Well it's compiled in it's own way, which may not be to your liking, but it's there to use :)
[−] subhobroto 43d ago
None of these are news to the HN community. Write-ahead logging and concurrency PRAGMAs have been a given for a decade now. IIRC, FTS5 doesn't often come baked in and you have to compile the SQLite amalgamation to get it. If you do need better typing, you should really use PostgreSQL.

However, I will concede, and the article doesn't mention at all, far less are aware that you can build HA, cross region replicated SQLite using purely OSS software provided you architect your software around it. Now that would be a really good Modern SQLite: Features You Didn't Know It Had article!

Another interesting discussion point is how far self hosted PostgreSQL and pgBackRest can get you to a near-zero data loss high RPO, RTO setup. Its simply amazing we can self host all this.

[−] mastermage 42d ago
Sqlite is pretty great I personaly would appreciate abit more expressive types though.
[−] mergisi 37d ago
[dead]
[−] devnotes77 43d ago
[dead]
[−] cloudpeaklabs 43d ago
[flagged]
[−] fushihara 43d ago
I wish SQLite would add a bool type and proper date/time types.

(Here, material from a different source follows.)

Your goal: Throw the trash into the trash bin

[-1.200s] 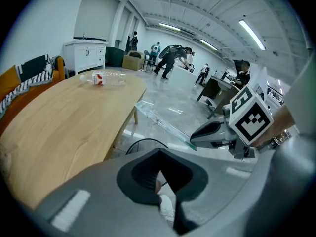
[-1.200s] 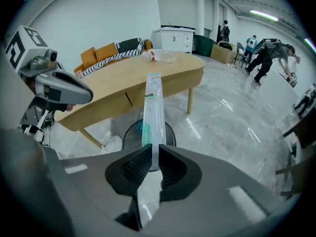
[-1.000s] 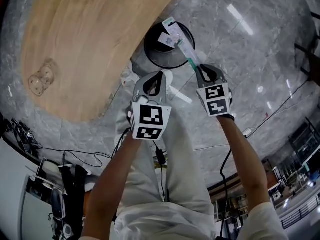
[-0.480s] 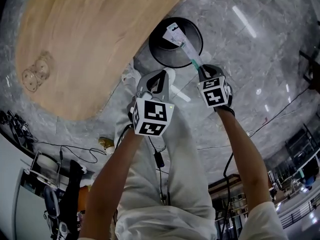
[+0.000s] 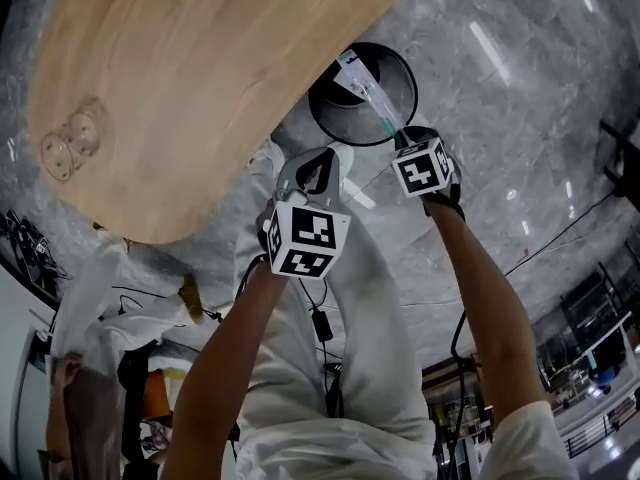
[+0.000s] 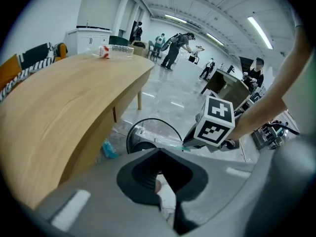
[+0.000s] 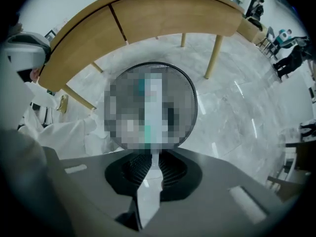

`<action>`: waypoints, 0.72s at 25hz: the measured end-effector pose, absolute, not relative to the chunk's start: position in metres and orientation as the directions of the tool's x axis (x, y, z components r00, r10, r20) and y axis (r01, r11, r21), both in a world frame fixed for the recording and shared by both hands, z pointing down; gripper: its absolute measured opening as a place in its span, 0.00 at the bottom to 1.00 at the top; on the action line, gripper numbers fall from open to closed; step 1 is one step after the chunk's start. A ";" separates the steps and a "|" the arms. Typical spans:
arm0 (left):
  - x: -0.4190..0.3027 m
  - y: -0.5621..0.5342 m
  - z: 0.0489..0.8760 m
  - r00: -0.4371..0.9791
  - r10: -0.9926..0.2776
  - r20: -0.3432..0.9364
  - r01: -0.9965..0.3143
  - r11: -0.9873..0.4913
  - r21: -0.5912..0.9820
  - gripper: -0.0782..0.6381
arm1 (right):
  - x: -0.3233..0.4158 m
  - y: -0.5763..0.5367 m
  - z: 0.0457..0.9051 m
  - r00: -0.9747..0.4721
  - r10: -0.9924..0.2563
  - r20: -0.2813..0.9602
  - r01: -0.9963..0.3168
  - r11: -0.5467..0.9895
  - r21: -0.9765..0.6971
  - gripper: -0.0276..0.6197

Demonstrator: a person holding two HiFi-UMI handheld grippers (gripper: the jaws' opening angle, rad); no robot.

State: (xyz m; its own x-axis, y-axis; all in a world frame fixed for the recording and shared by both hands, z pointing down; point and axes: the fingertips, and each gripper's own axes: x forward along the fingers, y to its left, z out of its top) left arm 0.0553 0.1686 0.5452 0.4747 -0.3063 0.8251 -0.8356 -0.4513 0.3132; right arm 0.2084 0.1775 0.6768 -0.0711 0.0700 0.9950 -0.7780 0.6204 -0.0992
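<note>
The right gripper's (image 5: 400, 138) jaws pinch one end of a long wrapper (image 5: 362, 83), whose length hangs over the bin's (image 5: 330, 123) mouth directly below. The left gripper (image 5: 322, 158), jaws clamped on a white scrap (image 6: 165, 194), sits short of the rim, farther off.

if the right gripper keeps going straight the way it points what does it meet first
The open mouth of the black trash bin: the right gripper, shut on a clear plastic wrapper, points down into it. The wrapper would likely go in first, though depth is hard to judge.
</note>
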 end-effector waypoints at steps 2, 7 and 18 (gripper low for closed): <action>0.052 0.169 0.549 0.474 -0.303 0.827 -0.837 -0.446 0.316 0.11 | 0.207 0.174 0.682 -0.061 0.076 0.995 -0.783 0.615 -0.095 0.15; 0.040 0.167 0.554 0.462 -0.304 0.833 -0.846 -0.433 0.312 0.11 | 0.206 0.173 0.691 -0.029 0.110 0.993 -0.774 0.626 -0.092 0.15; 0.038 0.165 0.559 0.474 -0.299 0.828 -0.843 -0.427 0.328 0.11 | 0.196 0.164 0.704 -0.086 0.152 0.985 -0.833 0.531 -0.155 0.29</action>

Is there really no plan to add them?

For bool, it could just be an alias of a numeric type. Something equivalent to number check(col = 0 or col = 1) would be perfectly fine.

Date/time handling is pretty weak. Having to store values as GMT text is just inconvenient.

When retrieving values in Node.js, I ended up using new Date(val), which caused the classic bug where a GMT-stored value gets interpreted in the local timezone.

The correct approach was new Date(val + ".Z"), but I really don’t want to deal with that kind of hassle anymore.